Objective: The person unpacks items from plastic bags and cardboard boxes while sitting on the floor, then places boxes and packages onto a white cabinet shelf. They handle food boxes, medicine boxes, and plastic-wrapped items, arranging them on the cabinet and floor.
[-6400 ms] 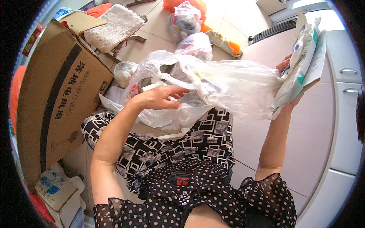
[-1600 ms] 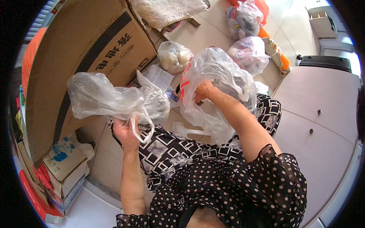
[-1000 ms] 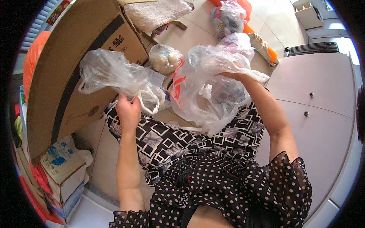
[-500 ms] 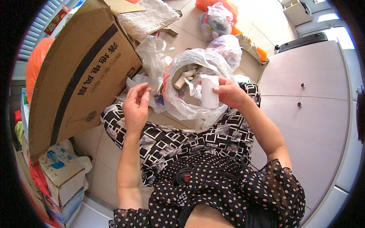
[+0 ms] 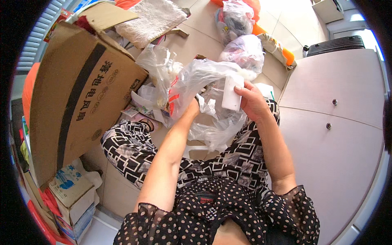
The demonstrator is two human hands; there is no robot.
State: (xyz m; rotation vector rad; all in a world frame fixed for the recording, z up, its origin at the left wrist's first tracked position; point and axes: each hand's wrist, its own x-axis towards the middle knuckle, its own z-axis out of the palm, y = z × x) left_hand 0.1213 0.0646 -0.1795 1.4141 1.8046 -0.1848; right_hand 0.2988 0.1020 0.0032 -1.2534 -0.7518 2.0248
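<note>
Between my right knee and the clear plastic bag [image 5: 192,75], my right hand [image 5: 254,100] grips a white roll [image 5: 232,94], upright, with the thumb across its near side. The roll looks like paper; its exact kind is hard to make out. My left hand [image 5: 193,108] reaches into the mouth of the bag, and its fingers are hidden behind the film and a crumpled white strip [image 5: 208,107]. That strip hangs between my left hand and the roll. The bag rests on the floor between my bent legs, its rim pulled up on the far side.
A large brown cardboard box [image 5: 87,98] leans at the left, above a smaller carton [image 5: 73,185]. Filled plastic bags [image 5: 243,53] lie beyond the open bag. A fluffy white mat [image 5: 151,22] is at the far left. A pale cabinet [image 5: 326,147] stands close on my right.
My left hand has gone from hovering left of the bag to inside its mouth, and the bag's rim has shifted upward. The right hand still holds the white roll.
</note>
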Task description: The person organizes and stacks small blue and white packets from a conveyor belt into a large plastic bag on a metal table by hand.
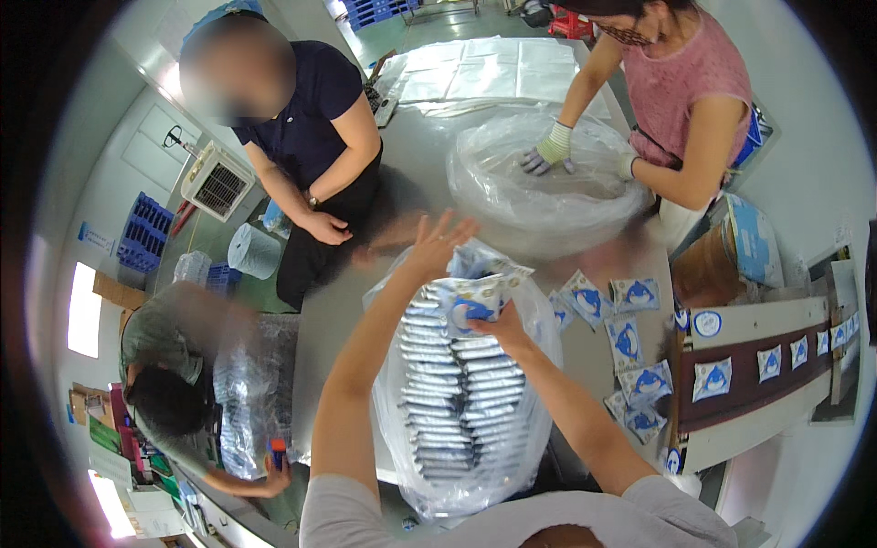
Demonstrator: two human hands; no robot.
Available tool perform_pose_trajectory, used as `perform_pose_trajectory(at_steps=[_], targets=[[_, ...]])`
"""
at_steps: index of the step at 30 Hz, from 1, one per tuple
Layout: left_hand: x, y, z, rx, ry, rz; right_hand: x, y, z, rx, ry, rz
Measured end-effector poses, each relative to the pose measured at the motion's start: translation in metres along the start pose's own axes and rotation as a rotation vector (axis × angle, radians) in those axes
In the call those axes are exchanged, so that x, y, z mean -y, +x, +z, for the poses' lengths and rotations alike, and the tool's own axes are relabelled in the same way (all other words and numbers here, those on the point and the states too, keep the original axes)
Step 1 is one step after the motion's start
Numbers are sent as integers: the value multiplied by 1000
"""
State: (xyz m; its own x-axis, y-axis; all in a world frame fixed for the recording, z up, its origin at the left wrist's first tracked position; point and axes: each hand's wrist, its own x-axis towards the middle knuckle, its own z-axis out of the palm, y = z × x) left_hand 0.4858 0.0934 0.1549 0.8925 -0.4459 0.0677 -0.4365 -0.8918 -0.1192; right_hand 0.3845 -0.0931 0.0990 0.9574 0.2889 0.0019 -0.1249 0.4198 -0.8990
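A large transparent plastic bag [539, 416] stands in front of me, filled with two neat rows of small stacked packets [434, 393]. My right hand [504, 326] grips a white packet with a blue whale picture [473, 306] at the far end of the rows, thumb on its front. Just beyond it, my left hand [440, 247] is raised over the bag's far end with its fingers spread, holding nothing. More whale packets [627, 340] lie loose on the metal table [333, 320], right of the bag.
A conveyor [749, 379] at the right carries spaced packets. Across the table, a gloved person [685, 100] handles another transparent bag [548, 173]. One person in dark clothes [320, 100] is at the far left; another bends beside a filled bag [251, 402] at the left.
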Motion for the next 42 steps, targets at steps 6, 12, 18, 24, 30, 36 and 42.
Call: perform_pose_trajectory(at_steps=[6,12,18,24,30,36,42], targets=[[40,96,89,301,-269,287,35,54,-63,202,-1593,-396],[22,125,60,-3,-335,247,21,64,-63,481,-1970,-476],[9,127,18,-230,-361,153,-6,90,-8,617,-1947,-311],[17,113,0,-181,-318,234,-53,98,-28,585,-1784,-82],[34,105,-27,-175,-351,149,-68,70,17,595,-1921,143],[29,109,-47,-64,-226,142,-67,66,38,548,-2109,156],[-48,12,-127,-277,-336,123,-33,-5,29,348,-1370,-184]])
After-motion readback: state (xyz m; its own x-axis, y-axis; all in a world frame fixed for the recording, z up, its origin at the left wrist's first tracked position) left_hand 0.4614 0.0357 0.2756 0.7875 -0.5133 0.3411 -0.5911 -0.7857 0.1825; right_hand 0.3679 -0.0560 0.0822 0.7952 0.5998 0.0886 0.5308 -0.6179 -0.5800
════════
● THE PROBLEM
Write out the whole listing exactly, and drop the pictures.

● EXERCISE RESPONSE
Objective: The person unpacks items from plastic bags and cardboard boxes while sitting on the floor, then places boxes and packages onto a white cabinet shelf. They handle food boxes, medicine boxes, and plastic-wrapped items, arranging them on the cabinet and floor.
[-6400 ms] 
[-1600 ms] 
[-1000 ms] 
[-500 ms] 
[+0 ms] 
The demonstrator is two human hands; there is no robot.
State: (xyz m; rotation vector rad; all in a world frame fixed for the recording, z up, its origin at the left wrist's first tracked position; point and axes: each hand's wrist, its own x-axis towards the middle knuckle, its own z-axis out of the palm, y = z × x) left_hand 0.1213 0.0646 -0.1795 1.4141 1.8046 -0.1848; right_hand 0.2988 0.1020 0.0032 -1.2534 -0.7518 2.0248
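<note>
Between my right knee and the clear plastic bag [image 5: 192,75], my right hand [image 5: 254,100] grips a white roll [image 5: 232,94], upright, with the thumb across its near side. The roll looks like paper; its exact kind is hard to make out. My left hand [image 5: 193,108] reaches into the mouth of the bag, and its fingers are hidden behind the film and a crumpled white strip [image 5: 208,107]. That strip hangs between my left hand and the roll. The bag rests on the floor between my bent legs, its rim pulled up on the far side.
A large brown cardboard box [image 5: 87,98] leans at the left, above a smaller carton [image 5: 73,185]. Filled plastic bags [image 5: 243,53] lie beyond the open bag. A fluffy white mat [image 5: 151,22] is at the far left. A pale cabinet [image 5: 326,147] stands close on my right.
My left hand has gone from hovering left of the bag to inside its mouth, and the bag's rim has shifted upward. The right hand still holds the white roll.
</note>
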Task description: The person organizes and stacks small blue and white packets from a conveyor belt into a large plastic bag on a metal table by hand.
Demonstrator: two human hands; no robot.
Available tool perform_pose_trajectory, used as `perform_pose_trajectory(at_steps=[_], targets=[[_, ...]])`
"""
at_steps: index of the step at 30 Hz, from 1, one per tuple
Layout: left_hand: x, y, z, rx, ry, rz; right_hand: x, y, z, rx, ry, rz
Measured end-effector poses, each relative to the pose measured at the motion's start: translation in metres along the start pose's own axes and rotation as a rotation vector (axis × angle, radians) in those axes
In the call those axes are exchanged, so that x, y, z mean -y, +x, +z, for the poses' lengths and rotations alike, and the tool's own axes are relabelled in the same way (all other words and numbers here, those on the point and the states too, keep the original axes)
Step 1 is one step after the motion's start
Numbers are sent as integers: the value multiplied by 1000
"""
State: (xyz m; its own x-axis, y-axis; all in a world frame fixed for the recording, z up, its origin at the left wrist's first tracked position; point and axes: each hand's wrist, its own x-axis towards the middle knuckle, its own z-axis out of the palm, y = z × x) left_hand 0.4858 0.0934 0.1549 0.8925 -0.4459 0.0677 -0.4365 -0.8918 -0.1192; right_hand 0.3845 -0.0931 0.0990 0.9574 0.2889 0.0019 -0.1249 0.4198 -0.8990
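A large transparent plastic bag [539, 416] stands in front of me, filled with two neat rows of small stacked packets [434, 393]. My right hand [504, 326] grips a white packet with a blue whale picture [473, 306] at the far end of the rows, thumb on its front. Just beyond it, my left hand [440, 247] is raised over the bag's far end with its fingers spread, holding nothing. More whale packets [627, 340] lie loose on the metal table [333, 320], right of the bag.
A conveyor [749, 379] at the right carries spaced packets. Across the table, a gloved person [685, 100] handles another transparent bag [548, 173]. One person in dark clothes [320, 100] is at the far left; another bends beside a filled bag [251, 402] at the left.
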Motion for the next 42 steps, targets at steps 6, 12, 18, 24, 30, 36 and 42.
Call: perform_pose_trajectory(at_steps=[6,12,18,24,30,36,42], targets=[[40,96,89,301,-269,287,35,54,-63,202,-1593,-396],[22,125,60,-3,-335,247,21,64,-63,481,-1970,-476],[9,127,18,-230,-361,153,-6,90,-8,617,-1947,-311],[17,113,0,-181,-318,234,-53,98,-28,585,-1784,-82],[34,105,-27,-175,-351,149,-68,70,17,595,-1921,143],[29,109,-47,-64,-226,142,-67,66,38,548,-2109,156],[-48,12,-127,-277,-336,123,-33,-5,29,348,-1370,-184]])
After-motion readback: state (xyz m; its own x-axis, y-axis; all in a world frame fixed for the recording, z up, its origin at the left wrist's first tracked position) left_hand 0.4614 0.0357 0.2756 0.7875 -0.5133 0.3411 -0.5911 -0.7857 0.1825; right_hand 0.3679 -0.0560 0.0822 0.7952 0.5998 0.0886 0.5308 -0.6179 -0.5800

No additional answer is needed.